In Catena it is part of the specification. We explicitly mentioned it.
There is a gap between specified and possible.
Post by Solar Designer
Finally, the paper appears to use the word stretching to refer to both
iterations and throwing salt bits away. IIRC, the Kelsey et al. paper
(reference [14] in the Catena paper) established the term stretching to
refer only to the iterations, and another term - strengthening - to
refer to dropping of salt bits.
"Key stretching is about adding a specific number of bits to a keysearch
or bruteforce attack of some kind." ([14], Chapter 2)
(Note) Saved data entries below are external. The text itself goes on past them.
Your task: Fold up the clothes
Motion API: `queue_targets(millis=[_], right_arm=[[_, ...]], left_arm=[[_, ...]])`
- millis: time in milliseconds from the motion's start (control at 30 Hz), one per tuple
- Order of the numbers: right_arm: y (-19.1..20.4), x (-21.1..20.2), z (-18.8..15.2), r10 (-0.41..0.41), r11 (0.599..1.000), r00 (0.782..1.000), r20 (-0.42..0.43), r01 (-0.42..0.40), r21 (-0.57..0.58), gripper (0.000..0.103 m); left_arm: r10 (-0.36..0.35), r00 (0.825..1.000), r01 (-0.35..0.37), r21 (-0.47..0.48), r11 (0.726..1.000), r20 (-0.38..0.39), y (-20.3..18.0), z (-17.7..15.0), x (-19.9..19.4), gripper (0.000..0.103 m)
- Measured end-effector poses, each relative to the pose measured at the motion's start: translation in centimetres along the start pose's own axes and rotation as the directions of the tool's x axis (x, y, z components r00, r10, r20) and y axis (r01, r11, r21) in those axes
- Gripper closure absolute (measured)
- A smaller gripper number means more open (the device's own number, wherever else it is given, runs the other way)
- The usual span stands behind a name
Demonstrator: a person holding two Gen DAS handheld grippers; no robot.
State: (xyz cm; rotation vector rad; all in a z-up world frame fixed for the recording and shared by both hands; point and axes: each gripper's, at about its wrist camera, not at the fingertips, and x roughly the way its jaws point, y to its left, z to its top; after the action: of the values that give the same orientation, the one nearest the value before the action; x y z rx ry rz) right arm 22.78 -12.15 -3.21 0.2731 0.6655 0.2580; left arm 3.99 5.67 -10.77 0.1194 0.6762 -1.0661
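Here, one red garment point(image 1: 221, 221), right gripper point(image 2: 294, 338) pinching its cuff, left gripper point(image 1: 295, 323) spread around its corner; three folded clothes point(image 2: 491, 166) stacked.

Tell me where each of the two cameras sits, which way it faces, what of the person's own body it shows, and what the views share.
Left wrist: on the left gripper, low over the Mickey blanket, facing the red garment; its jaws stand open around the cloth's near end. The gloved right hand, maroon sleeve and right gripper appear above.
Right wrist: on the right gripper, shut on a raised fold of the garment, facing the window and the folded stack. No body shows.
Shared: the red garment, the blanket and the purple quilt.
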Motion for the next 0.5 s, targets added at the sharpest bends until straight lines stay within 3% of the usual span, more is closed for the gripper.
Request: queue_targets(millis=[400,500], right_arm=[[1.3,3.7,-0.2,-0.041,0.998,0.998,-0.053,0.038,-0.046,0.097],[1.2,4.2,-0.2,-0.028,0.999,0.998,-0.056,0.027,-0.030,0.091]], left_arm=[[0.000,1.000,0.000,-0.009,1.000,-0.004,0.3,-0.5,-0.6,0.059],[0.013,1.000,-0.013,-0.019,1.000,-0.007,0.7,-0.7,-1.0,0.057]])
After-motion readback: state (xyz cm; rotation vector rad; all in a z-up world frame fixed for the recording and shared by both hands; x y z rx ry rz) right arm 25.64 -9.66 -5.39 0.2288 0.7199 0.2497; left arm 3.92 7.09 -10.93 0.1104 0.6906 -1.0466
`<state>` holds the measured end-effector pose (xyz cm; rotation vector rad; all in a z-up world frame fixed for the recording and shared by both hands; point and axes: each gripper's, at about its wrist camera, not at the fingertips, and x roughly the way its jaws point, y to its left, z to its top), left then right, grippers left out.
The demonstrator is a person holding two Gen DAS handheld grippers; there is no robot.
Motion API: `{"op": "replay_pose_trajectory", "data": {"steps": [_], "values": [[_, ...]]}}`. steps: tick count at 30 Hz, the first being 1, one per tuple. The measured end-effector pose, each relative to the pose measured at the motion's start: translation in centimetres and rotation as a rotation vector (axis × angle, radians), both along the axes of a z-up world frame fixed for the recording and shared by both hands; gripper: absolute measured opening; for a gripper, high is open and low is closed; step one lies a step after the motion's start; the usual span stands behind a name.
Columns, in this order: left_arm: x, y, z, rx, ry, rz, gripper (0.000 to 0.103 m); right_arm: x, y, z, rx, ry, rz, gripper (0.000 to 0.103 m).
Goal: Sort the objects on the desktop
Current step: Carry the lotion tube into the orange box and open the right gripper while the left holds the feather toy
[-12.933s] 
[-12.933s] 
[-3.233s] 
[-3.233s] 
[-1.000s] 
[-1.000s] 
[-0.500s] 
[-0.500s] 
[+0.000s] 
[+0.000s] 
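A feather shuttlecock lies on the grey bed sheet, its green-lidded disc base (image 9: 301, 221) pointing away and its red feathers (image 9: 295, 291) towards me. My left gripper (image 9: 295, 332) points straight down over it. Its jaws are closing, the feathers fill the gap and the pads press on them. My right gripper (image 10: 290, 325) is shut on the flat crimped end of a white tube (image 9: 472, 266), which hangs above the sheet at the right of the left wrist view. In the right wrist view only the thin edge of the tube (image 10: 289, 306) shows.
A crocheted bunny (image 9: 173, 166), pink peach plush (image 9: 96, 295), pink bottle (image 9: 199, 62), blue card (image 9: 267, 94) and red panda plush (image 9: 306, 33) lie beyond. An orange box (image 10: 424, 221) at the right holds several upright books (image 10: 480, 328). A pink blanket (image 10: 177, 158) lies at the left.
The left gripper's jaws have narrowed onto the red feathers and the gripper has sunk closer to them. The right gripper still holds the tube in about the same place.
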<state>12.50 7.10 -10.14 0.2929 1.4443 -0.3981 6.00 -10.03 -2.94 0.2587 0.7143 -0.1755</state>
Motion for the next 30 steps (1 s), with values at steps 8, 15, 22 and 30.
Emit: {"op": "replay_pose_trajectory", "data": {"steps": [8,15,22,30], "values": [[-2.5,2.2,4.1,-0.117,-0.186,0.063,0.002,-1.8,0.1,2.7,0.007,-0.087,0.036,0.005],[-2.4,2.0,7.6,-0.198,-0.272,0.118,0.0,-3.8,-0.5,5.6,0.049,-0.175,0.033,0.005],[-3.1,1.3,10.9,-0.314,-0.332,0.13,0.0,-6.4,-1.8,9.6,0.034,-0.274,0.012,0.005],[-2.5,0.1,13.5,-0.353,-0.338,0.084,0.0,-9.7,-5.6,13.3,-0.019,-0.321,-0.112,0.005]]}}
Iterations is only one way to implement key stretching.
Post by Solar Designer
Also, I previously saw the term pepper as referring to a possible
site-specific local parameter (site salt), whereas the Catena paper
uses it differently. It could be preferable to stick to the way
these terms had been used historically.
"As advertized, our scheme is very simple. We deploy two salts, one
public and one secret. The public salt is exactly the same as the
current one." ([19], Chapter 3)

In our paper, we denote "pepper" as secret salt. If you really mind we
can replace pepper by "secret salt".
Post by Solar Designer
I am sorry if I sound too negative.
It is fine by me.
Post by Solar Designer
I actually appreciate the effort very much, and it might influence my
own work.
Cool. Do not forget to refer us. :-)
Post by Solar Designer
It's just that I think feedback on what might be drawbacks can be
most helpful.
Indeed it is.
Post by Solar Designer
I am also sorry for not having read the paper thoroughly yet.
Do not worry. Save your time for the improved version. :-)
Post by Solar Designer
I thought that it could help if I go ahead and comment anyway, instead
of delaying this to possibly after the PHC submission deadline (as I
don't expect to look into this much more closely until we're done
with our own submission).
I wish you success for your submission. May the best scheme win. :-)
We are eager to see all the other designs. We hope that there are tons
of cool ideas.

BTW. Sorry for my brief responds. I'm currently sick at home. :-(
Maybe I give you an extended version in a couple of days. :)

Best regards,
Christian
Solar Designer
2013-12-26 23:27:59 UTC
Permalink
Christian,

Thank you for your prompt response! The brevity is OK.
Post by Christian Forler
In the meantime we have improved our design. The time-memory trade-off
of our current unpublished version ha T = O(G^4/S^3).
This means, having G^1.5 cores you need G^2.5 operations to
compute a hash with G^1/2 memory. For G=2^20 you need
about one billion (2^30) cores and 2^50 operations to compute it with
2^10 memory.
This is very nice. Is this something you're able to prove (that no
better TMTO exists)?
Post by Christian Forler
Post by Solar Designer
Not indexing by secret is very nice, but I have yet to see a O(N^2) KDF
that avoids indexing by secret. With typical/expected uses of scrypt
(and bcrypt) the problem happens to be mitigated by the fact that the
salt is normally not known to an attacker unless the hash is also known.
I'm confused. %-/
IMHO the hash and the salt are public knowledge, or at least should be
treated as public knowledge.
In one of the relevant threat models (perhaps the most relevant one),
yes. But not in all of them.

Let's talk about this one:

When the hash and the salt are known, offline attacks on them are
possible. The remaining unknowns are the password and the internal
state at an earlier point in hash computation (before the final hash is
produced). A timing attack may then be useful to determine this
internal state in order to speedup offline password cracking (allow for
early reject). If we determine a few bits of internal state as of e.g.
1/10th of the computation of the hash of the correct password, we've
made offline password cracking almost 10 times faster (and we've
probably reduced the area-time cost of attack by more than 10x, since
the algorithm's memory usage is lower early on).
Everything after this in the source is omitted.